LIET

Images: 3D printed model and surroundings. Close-up of building modelwith view of tubingStereo PIV measurement planes and 1:350 scale simulated flow field streamlines around a cubic building exposed to an atmospheric boundary layer in a Wind tunnel

Building geometry and surroundings' topography was provided by the designing engineers (DENCO) and a 1:350 model of the new building design was constructed using 3D printing technology, along with the main buildings within a 350 m radius around it (CNC cutting). The atmospheric boundary layer was simulated via passive elements and over 350 pressure tap routes were printed through the model to be connected via tubing with pressure recording equipment. Measurements provided mean, variance and maximum values of pressure on the outer building surfaces, in order to design cladding
Special thanks to our collaborators on the model construction: GET3D and BELLOS

Images: Initial architectural design, wind flow paths in final design and improved wind comfort zones (blue - comfortable, red - uncomfortable) from CFD calculations

An in-house CFD methodology was implemented to study wind flow through and around the SantAnna beach bar facility in Mykonos. The CFD studied geometry was built from the original architectural design files and awnings, vegetation and walls were optimally positioned for wind comfort, unobtrusiveness and design. Close collaboration with the architectural team (ASPA) lead to a successful final design.
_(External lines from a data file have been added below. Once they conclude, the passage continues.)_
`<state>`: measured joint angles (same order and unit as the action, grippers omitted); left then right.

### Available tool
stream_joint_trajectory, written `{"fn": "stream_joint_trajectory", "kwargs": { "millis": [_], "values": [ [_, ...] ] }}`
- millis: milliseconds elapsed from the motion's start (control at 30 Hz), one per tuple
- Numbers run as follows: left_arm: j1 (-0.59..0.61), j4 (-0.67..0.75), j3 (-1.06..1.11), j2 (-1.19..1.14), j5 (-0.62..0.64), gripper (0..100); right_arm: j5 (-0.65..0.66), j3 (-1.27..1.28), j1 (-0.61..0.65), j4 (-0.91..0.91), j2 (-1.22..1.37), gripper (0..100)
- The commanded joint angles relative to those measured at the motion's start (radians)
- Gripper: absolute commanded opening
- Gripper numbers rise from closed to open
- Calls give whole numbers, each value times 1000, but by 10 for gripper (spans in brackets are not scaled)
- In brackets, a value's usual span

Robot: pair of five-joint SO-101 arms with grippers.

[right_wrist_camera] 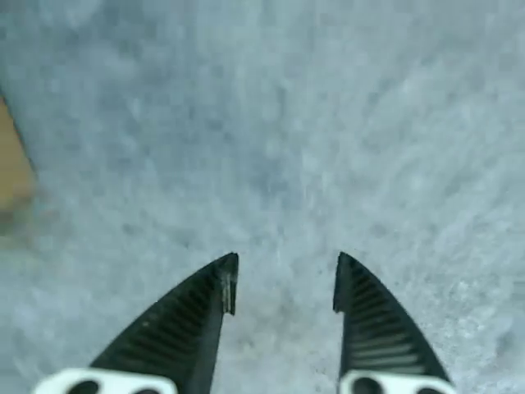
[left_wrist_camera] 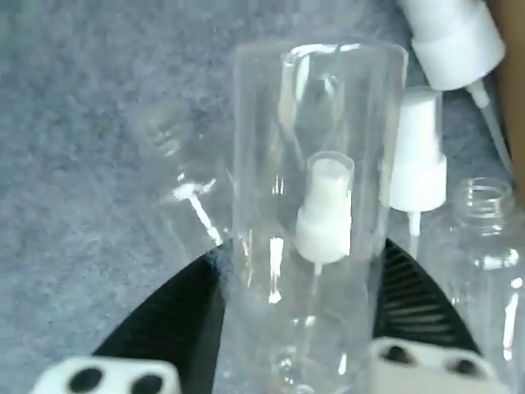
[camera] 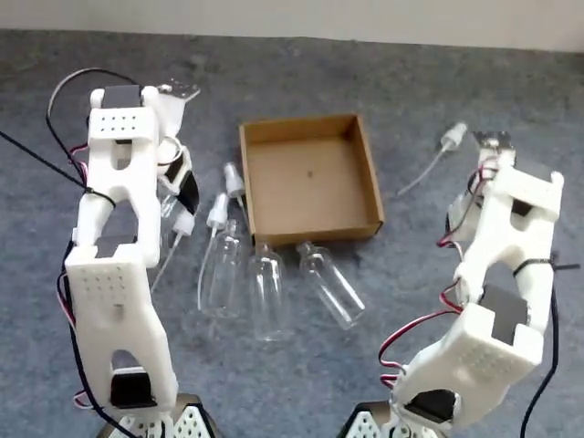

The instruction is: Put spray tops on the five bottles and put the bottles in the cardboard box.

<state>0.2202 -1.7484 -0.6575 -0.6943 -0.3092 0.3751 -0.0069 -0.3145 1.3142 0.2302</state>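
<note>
While the cardboard box (camera: 368, 173) sits empty, left gripper (left_wrist_camera: 303, 250) clamps a clear bottle (left_wrist_camera: 271, 164), right gripper (right_wrist_camera: 285, 275) gapes, holding nothing; three topless bottles (camera: 265, 292) lie beside the box.

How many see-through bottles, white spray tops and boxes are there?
Clear bottles: 5, one held in the left tool
White spray tops: 4
Cardboard box: 1
Total: 10
</note>
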Motion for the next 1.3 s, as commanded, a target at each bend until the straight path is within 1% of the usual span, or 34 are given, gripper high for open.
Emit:
{"fn": "stream_joint_trajectory", "kwargs": {
  "millis": [0,67,133,267,367,533,700,933,1100,1133,1233,1267],
  "values": [
    [1,9,-41,77,-9,185,-132,-156,56,10,-54,163],
    [2,9,-39,102,-6,186,-193,-216,65,-19,-41,163],
    [5,9,-39,122,38,186,-258,-272,67,-54,-1,163],
    [-2,12,-39,137,66,186,-345,-420,81,-119,145,163],
    [-8,15,-39,136,66,186,-367,-553,107,-186,288,163],
    [-10,15,-36,133,66,186,-367,-765,143,-351,544,163],
    [-8,15,-36,133,61,186,-368,-1009,137,-438,780,163],
    [-10,15,-36,133,61,186,-364,-1356,137,-437,1050,162],
    [-10,15,-36,133,64,186,-362,-1503,136,-430,1167,152],
    [-8,15,-36,133,64,186,-362,-1520,134,-418,1178,128],
    [-7,15,-36,133,64,186,-362,-1554,110,-329,1184,0],
    [-7,15,-36,133,64,186,-361,-1561,96,-285,1182,2]
  ]
}}
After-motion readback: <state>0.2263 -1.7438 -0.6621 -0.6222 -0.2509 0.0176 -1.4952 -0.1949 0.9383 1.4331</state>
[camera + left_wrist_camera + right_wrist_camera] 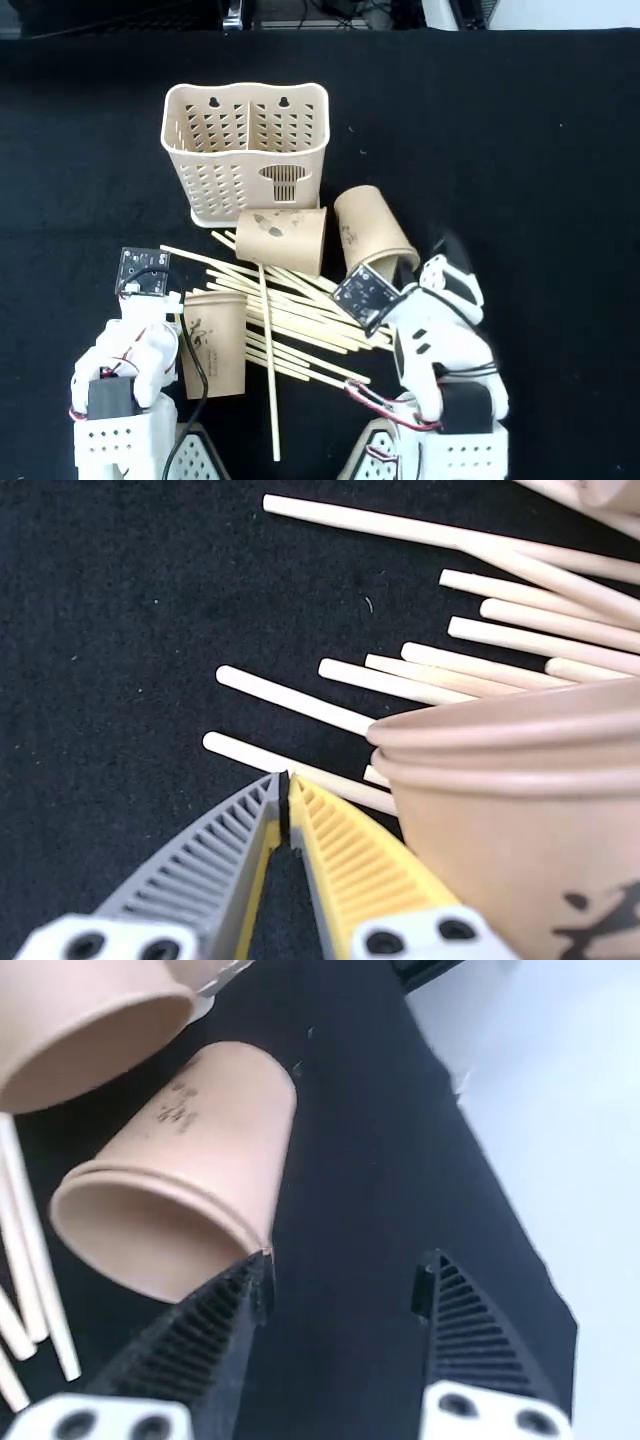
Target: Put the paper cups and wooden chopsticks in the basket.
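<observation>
The paper cup [370,228] I'm after lies on its side on the black counter [520,150], mouth toward my arms, just in front of the basket [245,195] and beside a second cup [283,238] that lies against the basket's front wall. A third cup [214,345] rests lower down by the left arm, on the edge of the scattered chopsticks [290,305]. Nothing is in the basket yet, as far as I can see. My right claw [345,1272] is spread wide and holds nothing; one fingertip sits right at the cup's rim, but the cup lies off to one side of the gap, not inside it. To do this grasp well, I judge I should slide sideways until the rim wall stands between the fingers, one inside the mouth and one outside, then close softly, since thin paper will crumple or squirt free under a hard pinch. The left claw [284,785] is closed and empty, its tips just beside a chopstick, so I'd leave it parked.
</observation>
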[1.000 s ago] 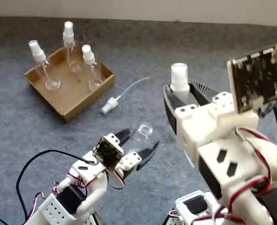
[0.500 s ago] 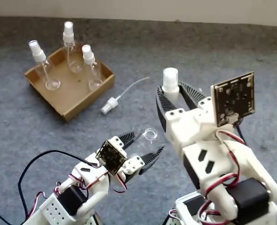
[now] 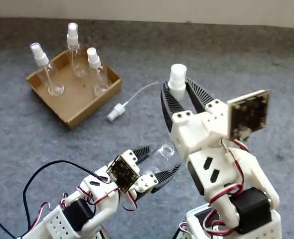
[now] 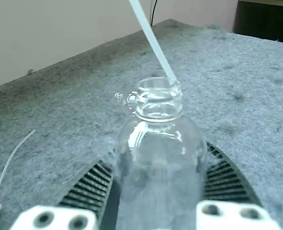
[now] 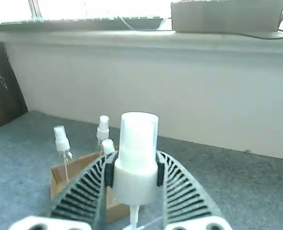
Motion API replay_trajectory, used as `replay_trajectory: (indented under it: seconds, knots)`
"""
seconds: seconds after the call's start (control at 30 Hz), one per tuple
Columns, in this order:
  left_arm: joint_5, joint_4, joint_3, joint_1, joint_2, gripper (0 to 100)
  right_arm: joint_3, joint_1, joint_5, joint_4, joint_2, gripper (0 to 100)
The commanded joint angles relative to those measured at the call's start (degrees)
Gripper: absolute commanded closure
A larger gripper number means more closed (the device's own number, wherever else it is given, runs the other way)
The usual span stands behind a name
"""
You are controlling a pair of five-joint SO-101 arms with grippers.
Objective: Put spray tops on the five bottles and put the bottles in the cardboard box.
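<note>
Change: L pincer (image 3: 163, 159) w/ bottle (image 4: 156, 158) has shifted back toward the arm bases and toward the R arm vs 1 s ago. R pincer (image 3: 177, 88) w/ spray top (image 5: 137, 143) has swung in toward the L side and now sits above the bottle. No shift noted elsewhere.
L pincer: clamped on the bottle's body, one ribbed finger on each side.
Bottle: clear, neck pointing out past the fingertips, mouth uncapped.
R pincer: clamped on the spray top at its collar, white cap uppermost, held well above the desk (image 3: 226, 55).
Dip tube (image 4: 153, 43): thin, white, slants down from above to the bottle mouth. Tip meets the far rim. Inside the neck or just on the rim: cannot tell.
Loose spray top (image 3: 118, 110): lies on its side on the desk, near the box corner, between the box and both pincers. Its tube trails away toward the R side.
Cardboard box (image 3: 94, 107): far L part of desk, open top, set at an angle, well apart from both pincers.
Capped bottles (image 3: 45, 69): 3 in the box, upright, each w/ a white spray top fitted. In R wrist view they stand behind the held spray top.
Desk: grey felt-like cover.
</note>
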Motion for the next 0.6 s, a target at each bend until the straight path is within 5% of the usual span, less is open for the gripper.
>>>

Images: Stereo PIV measurement planes and 1:350 scale simulated flow field streamlines around a cubic building exposed to an atmospheric boundary layer in a Wind tunnel

Simulation of atmospheric boundary layer mean flow and turbulence is performed in the NTUA wind tunnel in order to study building specific information related to air quality, energy applications etc

To access the wind tunnel data please click here

Images: 3D reconstruction of urban area in Kozani Greece and CFD study using meso-scale generated boundary conditions

Development and evaluation of a high resolution atmospheric urban canopy model for energy applications in structured areas (2013-2015). Ministry of Education and E.U., “Archimides III”

Numerical Weather Forecasting is coupled with urban scale CFD modelling in order to provide detailed, building specific information for energy applications such as building energy consumption calculations, wind and solar energy etc.

Images: Vorticity contours and particle positions in two heat exchanger arrangements - conventional and different tube diameter (CFD study)

Project: “Study of heat exchanger fouling for fouling reduction and heat transfer optimisation” (2005-2006). Funded by the Region of Western Macedonia, Greece.

A novel heat exchanger configuration was developed and tested through laboratory experiments and CFD modelling. Heat exchanger fouling was reduced by ~30% with a ~30% enhancement of heating power density (q/V) and a negligible pressure drop penalty.

Image: Visualisation of flow and temperature field for heat transfer study of 10 ppi metal foam (left) and flow field in PEM GDL with carbon cloth (right)  (CFD studies)

Numerical Investigation of Flow Field and Heat Transfer at the Microscale of Porous Materials. (2005-2008). PENED 2003. Funded by GSRT, EU and Fluid Research Co. 

A 3D numerical simulation methodology for the flow and heat transfer at the pore scale level of high porosity open cell metal foam was performed and the conjugate flow and temperature fields were obtained for two different foam pore densities. Furthermore, the same methodology was applied to a 3D reconstruction of the pore scale geometry of a portion of the PEM cathode channel and carbon cloth GDL. Local heat and fluid flow at the GDL’s pore scale was calculated and their effects on condensation of water vapour that leads to flooding was studied.

Images (from left): CFD calculations of diurnal flow and temperature field around building surfaces in Piraeus, Greece; large eddy simulation of oblique flow past a cuboid building; flow and heat transfer through an urban area (Piraeus)

Project:  “Flow and Heat Transfer Simulation in the Unified Indoor and Outdoor Environment of Buildings” (2005-2006). Funded by the Greek Ministry of Education and the E.U. 

A number of studies have been performed during the development of a multi-local refinement CFD methodology for prediction of flow and heat transfer in urban areas. Urban geometry is reconstructed from GIS information, a simplified solar radiation model is implemented and numerical weather forecast models are used for boundary conditions at the specified location.